Brief Summary

Problem at hand:
minimise J \left( p \right) = \phi \left( x \left(t_{f} \right) \right) + \int_{t_{0}}^{t_{f}} L \left( \tau, x\left(\tau\right), p \right) d\tau + R\left( p \right)
subject to \dot{x}\left(t\right) = f\left( t, x\left(t\right), p\right)
with x\left(t_{0}\right) = x_{0}, t_{0}, t_{f} fixed,
where p is the parameter for a neural network. 
How can I compute the correct gradient for the above Bolza form loss function (= continuous functional (Lagrange term) + terminal cost (Mayer term) + neural network parameterdependent function ) through continuous adjoint sensitivity analysis using DiffEqSensitivity or DiffEqFlux?

Is there any recommendation about the way of constructing the Bolza form loss function, e.g., including \dot{J}_{cont}\left( t \right) = L\left( t, x\left(t\right), p \right) in the forward pass?
More Details
Hello. My name is Namhoon Cho.
I was trying to solve a nonlinear deterministic optimal control problem in continuoustime domain by optimising a neural feedback policy. The context of my application requires specifying the terminal cost to be a function of final state in the form \phi \left( x \left(t_{f}\right) \right) besides the continuous functional.

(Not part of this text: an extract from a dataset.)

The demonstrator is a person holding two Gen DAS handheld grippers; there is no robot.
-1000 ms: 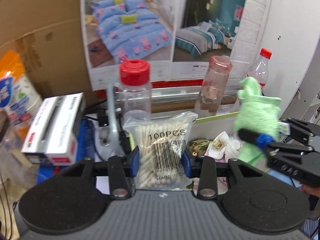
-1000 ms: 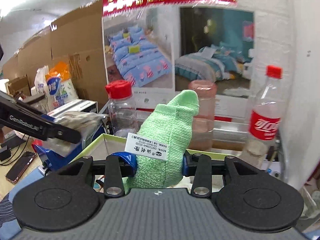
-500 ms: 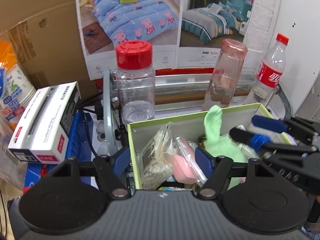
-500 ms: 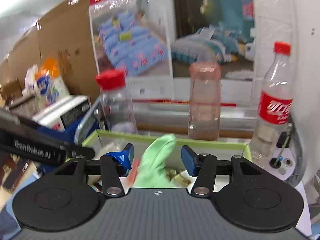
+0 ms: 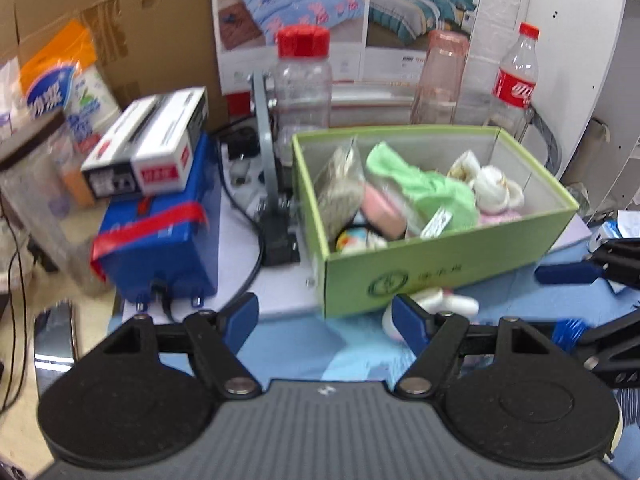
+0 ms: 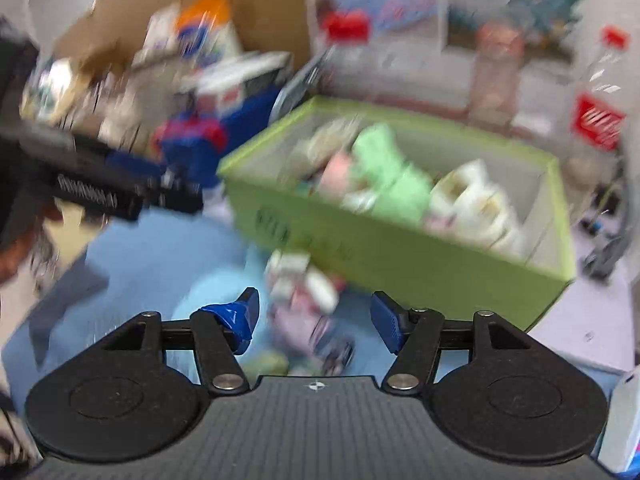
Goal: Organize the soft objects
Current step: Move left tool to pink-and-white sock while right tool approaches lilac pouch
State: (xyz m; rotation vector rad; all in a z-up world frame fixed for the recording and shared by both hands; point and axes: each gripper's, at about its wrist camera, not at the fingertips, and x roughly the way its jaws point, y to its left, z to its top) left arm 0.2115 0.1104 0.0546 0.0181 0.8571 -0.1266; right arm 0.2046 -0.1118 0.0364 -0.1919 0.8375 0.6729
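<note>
A green cardboard box (image 5: 440, 268) (image 6: 384, 256) holds the green sock (image 5: 432, 190) (image 6: 384, 176), the bag of cotton swabs (image 5: 340, 188), a pink item (image 5: 384, 208) and white soft pieces (image 5: 492, 188). My left gripper (image 5: 325, 320) is open and empty, low in front of the box. My right gripper (image 6: 314, 318) is open too, above a small white and pink soft item (image 6: 304, 284) (image 5: 432, 306) lying on the blue mat just before the box. The right wrist view is blurred. The right gripper's fingers (image 5: 568, 274) show at the left wrist view's right edge.
Behind the box stand a red-capped jar (image 5: 304, 88), a pink bottle (image 5: 440, 76) and a cola bottle (image 5: 516, 80). Left of it are a blue box (image 5: 160, 240) with a white carton (image 5: 152, 148) on top, cables and tissue packs (image 5: 60, 88). A blue mat (image 5: 288, 344) covers the table front.
Both grippers let go: the swab bag and the green sock now lie in the green box. Both grippers pulled back and down toward the blue mat, jaws wide.
</note>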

I have been following the codebase developed for models combining ODE and NNs.
At the first glance, I tried to just specify the loss function in such mixed form and apply DiffEqFlux.sciml_train (or others) for training.
However, I soon found out that the function adjoint_sensitivities() sitting inside DiffEqSensitivity.jl may not handle the loss function of a mixed type (continuous functional + terminal cost + parameteronly function,…) natively, which was also pointed out in samuela/ctpg. I read the description in Mathematics of Sensitivity Analysis · DifferentialEquations.jl (sciml.ai), and the continuous adjoint sensitivity analysis described in CVODES document, but it is still not clear from my side how the current SciML packages handle the loss function term given by an evaluation at the final time.
Then, I became afraid that the result I obtain might not be based on the mathematically correct gradient \frac{dJ}{dp} if I naively apply the existing package without knowing the details.
Could anyone please clarify the thing whether I can apply the tools with no worries about correct \frac{dJ}{dp} calculation?
Thank you.